Karine ferma les yeux et chancela.

— Cela signifie qu’à présent elle veut dormir, dit le danneman en la recevant dans ses bras. Je vais l’asseoir ici, car il faut qu’elle dorme où elle se trouve.

— Non, non, dit Marguerite, nous allons la conduire dans l’autre chambre, où il y a un grand sofa. Elle paraît brûlée de fièvre et brisée de fatigue, cette pauvre femme. Venez ?

— Mais que faisait-elle là-haut ? dit M. Goefle en retournant vers l’escalier et en s’adressant au major, pendant que les deux jeunes filles conduisaient la famille du danneman vers la chambre de garde. Rien ne m’ôtera de l’idée qu’il y a dans cette chambre, murée avec tant de soin par Stenson, un secret plus grave encore, une preuve plus irrécusable que les souvenirs de Karine et la déclaration de Stenson. Voyons, Christian, il faut… Mais où êtes-vous donc ?

— Christian ? s’écria Marguerite en revenant précipitamment de la chambre de garde : il n’est pas avec nous ; où est-il ?

— Il est donc déjà remonté là-haut ? dit le major en s’élançant sur l’escalier de bois.

— Malédiction ! s’écria M. Goefle, qui remonta avec Osmund dans la chambre murée ; il est parti ! Il a passé par cette brèche comme une couleuvre ! N’est-ce pas lui que je vois courir sur ce mur ? Christian !…

— Pas un mot, dit le major. Il court sur le bord d’un abîme !… Laissez-le tranquille… À présent je ne le vois plus, il est entré dans le brouillard. Je voudrais le suivre ; mais je suis plus gros que lui, je ne passerai jamais là.

— Écoutez ! reprit M. Goefle. Il a sauté !… Il parle !… Écoutez !… On entendit la voix de Christian qui disait aux soldats : — C’est moi ! c’est moi ! Le major m’envoie au château !

— Ah ! le fou ! le brave enfant ! s’écria M. Goefle. Il ne prend conseil que de lui-même ; il s’en va, seul contre tous, à la recherche de Stenson !

En effet, Christian s’était envolé, selon l’expression du danneman, comme l’oiseau de nuit à travers la fente du vieux mur. Le nom de Stenson, prononcé par Karine, lui avait déchiré le cœur. — Qu’il se réjouisse avant de mourir ! avait-elle dit en achevant son rêve prophétique. Stenson allait-il mourir en effet sous les coups de ses bourreaux, ou bien y avait-il dans ces navrantes paroles une de ces cruelles dérisions que nous apporte l’espérance ?

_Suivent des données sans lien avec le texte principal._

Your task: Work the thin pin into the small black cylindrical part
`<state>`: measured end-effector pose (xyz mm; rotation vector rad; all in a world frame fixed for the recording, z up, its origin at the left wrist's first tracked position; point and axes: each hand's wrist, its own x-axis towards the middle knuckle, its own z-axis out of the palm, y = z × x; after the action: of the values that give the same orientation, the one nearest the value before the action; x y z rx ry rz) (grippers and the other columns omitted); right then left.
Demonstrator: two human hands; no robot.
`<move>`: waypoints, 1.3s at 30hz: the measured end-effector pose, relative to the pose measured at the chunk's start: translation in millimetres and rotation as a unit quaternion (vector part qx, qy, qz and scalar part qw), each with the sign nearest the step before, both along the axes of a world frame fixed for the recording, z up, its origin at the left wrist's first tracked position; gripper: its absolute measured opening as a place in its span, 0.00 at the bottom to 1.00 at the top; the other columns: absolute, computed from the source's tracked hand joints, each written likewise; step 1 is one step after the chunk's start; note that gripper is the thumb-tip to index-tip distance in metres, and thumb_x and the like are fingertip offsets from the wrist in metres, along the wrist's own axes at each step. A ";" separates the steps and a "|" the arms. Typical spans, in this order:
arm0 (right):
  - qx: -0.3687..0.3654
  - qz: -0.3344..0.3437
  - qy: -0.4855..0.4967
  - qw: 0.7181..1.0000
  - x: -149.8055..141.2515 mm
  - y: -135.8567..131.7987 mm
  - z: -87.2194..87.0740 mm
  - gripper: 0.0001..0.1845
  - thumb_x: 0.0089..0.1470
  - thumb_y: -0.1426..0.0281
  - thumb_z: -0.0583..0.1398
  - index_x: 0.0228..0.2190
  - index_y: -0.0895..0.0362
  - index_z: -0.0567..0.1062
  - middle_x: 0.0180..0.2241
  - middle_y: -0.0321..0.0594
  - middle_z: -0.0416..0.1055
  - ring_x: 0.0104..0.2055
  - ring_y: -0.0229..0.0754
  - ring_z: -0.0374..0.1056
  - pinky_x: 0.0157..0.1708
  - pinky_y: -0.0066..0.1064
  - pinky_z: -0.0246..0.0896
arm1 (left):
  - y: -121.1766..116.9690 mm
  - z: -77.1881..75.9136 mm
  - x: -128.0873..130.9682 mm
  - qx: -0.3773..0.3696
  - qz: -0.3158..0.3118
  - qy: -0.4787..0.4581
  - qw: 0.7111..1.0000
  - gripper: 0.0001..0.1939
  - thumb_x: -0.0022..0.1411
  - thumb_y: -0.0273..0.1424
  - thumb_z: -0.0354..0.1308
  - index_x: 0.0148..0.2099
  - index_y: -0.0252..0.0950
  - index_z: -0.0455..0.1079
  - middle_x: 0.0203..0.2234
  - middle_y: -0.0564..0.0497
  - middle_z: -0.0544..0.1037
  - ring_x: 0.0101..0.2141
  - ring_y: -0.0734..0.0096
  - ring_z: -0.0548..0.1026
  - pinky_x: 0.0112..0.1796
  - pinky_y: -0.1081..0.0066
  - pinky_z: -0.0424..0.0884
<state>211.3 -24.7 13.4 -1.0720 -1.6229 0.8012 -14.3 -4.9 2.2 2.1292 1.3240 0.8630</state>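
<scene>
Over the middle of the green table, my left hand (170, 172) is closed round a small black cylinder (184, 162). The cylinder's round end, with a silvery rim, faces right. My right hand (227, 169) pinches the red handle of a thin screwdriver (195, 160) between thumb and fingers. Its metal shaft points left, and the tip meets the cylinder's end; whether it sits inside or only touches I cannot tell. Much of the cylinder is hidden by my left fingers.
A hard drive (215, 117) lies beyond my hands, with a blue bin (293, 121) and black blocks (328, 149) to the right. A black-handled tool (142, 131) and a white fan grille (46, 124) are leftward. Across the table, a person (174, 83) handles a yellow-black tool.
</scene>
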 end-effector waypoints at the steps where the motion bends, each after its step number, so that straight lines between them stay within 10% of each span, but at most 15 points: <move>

Christian se voyait enfermé et paralysé par la prudence du major. Une querelle entre eux à ce sujet était imminente, et, bien qu’il sût combien était dangereuse l’évasion par la brèche, Christian aima mieux se mesurer avec l’abîme qu’avec un des excellens amis que la Providence lui avait envoyés. Il n’avait vu cette issue fortuite de la tour que de trop loin et avec trop de préoccupation pour l’étudier. Le brouillard se dissipait lentement, et les objets étaient encore assez confus ; mais Karine y avait passé.

— Mon Dieu ! dit-il, donnez au dévouement les facultés surnaturelles que vous donnez quelquefois au délire !

Et, bien convaincu qu’ici l’adresse et la précaution ne lui serviraient de rien, puisqu’il ne voyait pas à trois pieds au-dessous de lui, l’enfant du lac, se confiant au miracle permanent de sa destinée, descendit en courant l’abîme qu’il n’avait pas osé gravir durant le jour.